• Directions
The full listing should be transcribed verbatim.

_ _ _ _ _

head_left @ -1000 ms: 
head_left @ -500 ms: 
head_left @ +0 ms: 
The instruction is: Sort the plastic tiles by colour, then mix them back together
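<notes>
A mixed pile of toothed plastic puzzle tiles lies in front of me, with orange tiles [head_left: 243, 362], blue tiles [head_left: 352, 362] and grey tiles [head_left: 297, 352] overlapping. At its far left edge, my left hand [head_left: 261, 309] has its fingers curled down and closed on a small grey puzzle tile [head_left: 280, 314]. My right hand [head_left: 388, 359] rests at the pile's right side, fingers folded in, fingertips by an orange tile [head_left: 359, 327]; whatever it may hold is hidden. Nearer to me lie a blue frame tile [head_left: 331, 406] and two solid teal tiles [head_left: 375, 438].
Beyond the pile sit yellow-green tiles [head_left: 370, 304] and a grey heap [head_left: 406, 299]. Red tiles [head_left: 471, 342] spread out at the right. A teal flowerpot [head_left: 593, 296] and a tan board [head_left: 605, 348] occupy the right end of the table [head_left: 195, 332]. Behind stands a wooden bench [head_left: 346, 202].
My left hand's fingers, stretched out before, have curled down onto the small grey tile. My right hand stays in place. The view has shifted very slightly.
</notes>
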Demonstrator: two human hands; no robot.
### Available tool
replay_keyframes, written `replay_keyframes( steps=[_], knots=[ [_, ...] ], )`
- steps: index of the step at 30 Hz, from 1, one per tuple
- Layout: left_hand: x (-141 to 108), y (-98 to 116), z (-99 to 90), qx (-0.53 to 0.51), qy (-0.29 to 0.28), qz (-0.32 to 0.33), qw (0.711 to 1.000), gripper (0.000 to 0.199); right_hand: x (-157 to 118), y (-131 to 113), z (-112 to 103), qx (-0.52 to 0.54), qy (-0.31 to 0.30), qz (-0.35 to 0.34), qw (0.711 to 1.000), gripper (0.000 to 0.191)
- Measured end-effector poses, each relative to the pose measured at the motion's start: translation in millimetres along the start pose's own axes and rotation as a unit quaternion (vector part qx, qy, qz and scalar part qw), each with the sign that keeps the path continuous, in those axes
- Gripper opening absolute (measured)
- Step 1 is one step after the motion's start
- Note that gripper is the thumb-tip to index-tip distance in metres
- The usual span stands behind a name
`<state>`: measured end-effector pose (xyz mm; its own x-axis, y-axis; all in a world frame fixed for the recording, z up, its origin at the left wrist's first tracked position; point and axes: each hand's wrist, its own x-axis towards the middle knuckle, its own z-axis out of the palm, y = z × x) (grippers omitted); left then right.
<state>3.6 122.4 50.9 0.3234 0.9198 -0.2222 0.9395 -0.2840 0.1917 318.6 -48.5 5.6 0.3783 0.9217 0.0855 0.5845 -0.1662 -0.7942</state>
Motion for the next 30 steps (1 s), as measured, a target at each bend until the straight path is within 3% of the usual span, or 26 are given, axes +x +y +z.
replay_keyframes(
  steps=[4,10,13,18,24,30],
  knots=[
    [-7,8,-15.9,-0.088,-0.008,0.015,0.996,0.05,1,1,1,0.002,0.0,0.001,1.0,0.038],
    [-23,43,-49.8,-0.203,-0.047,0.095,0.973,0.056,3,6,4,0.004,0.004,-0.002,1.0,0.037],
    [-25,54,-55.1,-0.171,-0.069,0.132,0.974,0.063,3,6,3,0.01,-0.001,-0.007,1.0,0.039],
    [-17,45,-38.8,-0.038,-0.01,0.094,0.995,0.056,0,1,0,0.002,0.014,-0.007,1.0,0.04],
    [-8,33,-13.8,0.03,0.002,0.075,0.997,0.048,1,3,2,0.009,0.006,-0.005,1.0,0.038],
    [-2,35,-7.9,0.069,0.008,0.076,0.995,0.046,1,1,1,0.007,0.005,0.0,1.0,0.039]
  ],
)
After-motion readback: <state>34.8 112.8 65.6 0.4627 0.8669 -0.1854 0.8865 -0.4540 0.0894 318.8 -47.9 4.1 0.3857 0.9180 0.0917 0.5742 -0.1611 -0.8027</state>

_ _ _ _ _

• Exercise solution
head_left @ -1000 ms: 
head_left @ -500 ms: 
head_left @ +0 ms: 
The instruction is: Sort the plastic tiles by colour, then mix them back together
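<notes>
A mixed pile of toothed plastic puzzle tiles lies in front of me, with orange tiles [head_left: 243, 362], blue tiles [head_left: 352, 362] and grey tiles [head_left: 297, 352] overlapping. At its far left edge, my left hand [head_left: 261, 309] has its fingers curled down and closed on a small grey puzzle tile [head_left: 280, 314]. My right hand [head_left: 388, 359] rests at the pile's right side, fingers folded in, fingertips by an orange tile [head_left: 359, 327]; whatever it may hold is hidden. Nearer to me lie a blue frame tile [head_left: 331, 406] and two solid teal tiles [head_left: 375, 438].
Beyond the pile sit yellow-green tiles [head_left: 370, 304] and a grey heap [head_left: 406, 299]. Red tiles [head_left: 471, 342] spread out at the right. A teal flowerpot [head_left: 593, 296] and a tan board [head_left: 605, 348] occupy the right end of the table [head_left: 195, 332]. Behind stands a wooden bench [head_left: 346, 202].
My left hand's fingers, stretched out before, have curled down onto the small grey tile. My right hand stays in place. The view has shifted very slightly.
</notes>
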Demonstrator: two human hands; no robot.
### Available tool
replay_keyframes, written `replay_keyframes( steps=[_], knots=[ [_, ...] ], )`
- steps: index of the step at 30 Hz, from 1, one per tuple
- Layout: left_hand: x (-141 to 108), y (-98 to 116), z (-99 to 90), qx (-0.53 to 0.51), qy (-0.29 to 0.28), qz (-0.32 to 0.33), qw (0.711 to 1.000), gripper (0.000 to 0.199); right_hand: x (-157 to 118), y (-131 to 113), z (-112 to 103), qx (-0.52 to 0.54), qy (-0.31 to 0.30), qz (-0.35 to 0.34), qw (0.711 to 1.000), gripper (0.000 to 0.191)
- Measured end-effector poses, each relative to the pose measured at the motion's start: translation in millimetres along the start pose's own axes and rotation as a unit quaternion (vector part qx, qy, qz and scalar part qw), each with the sign that keeps the path continuous, in those axes
- Gripper opening absolute (measured)
- Step 1 is one step after the motion's start
- Note that gripper is the thumb-tip to index-tip distance in metres
- The usual span stands behind a name
`<state>`: measured end-effector pose (xyz mm; its own x-axis, y-axis; all in a world frame fixed for the recording, z up, its origin at the left wrist's first tracked position; point and axes: each hand's wrist, its own x-axis towards the middle knuckle, its own z-axis out of the palm, y = z × x) (grippers omitted); left then right.
<state>3.6 122.4 50.9 0.3234 0.9198 -0.2222 0.9395 -0.2840 0.1917 318.6 -48.5 5.6 0.3783 0.9217 0.0855 0.5845 -0.1662 -0.7942</state>
Motion for the next 30 steps (1 s), as measured, a target at each bend until the straight path is within 3% of the usual span, or 26 are given, axes +x +y +z.
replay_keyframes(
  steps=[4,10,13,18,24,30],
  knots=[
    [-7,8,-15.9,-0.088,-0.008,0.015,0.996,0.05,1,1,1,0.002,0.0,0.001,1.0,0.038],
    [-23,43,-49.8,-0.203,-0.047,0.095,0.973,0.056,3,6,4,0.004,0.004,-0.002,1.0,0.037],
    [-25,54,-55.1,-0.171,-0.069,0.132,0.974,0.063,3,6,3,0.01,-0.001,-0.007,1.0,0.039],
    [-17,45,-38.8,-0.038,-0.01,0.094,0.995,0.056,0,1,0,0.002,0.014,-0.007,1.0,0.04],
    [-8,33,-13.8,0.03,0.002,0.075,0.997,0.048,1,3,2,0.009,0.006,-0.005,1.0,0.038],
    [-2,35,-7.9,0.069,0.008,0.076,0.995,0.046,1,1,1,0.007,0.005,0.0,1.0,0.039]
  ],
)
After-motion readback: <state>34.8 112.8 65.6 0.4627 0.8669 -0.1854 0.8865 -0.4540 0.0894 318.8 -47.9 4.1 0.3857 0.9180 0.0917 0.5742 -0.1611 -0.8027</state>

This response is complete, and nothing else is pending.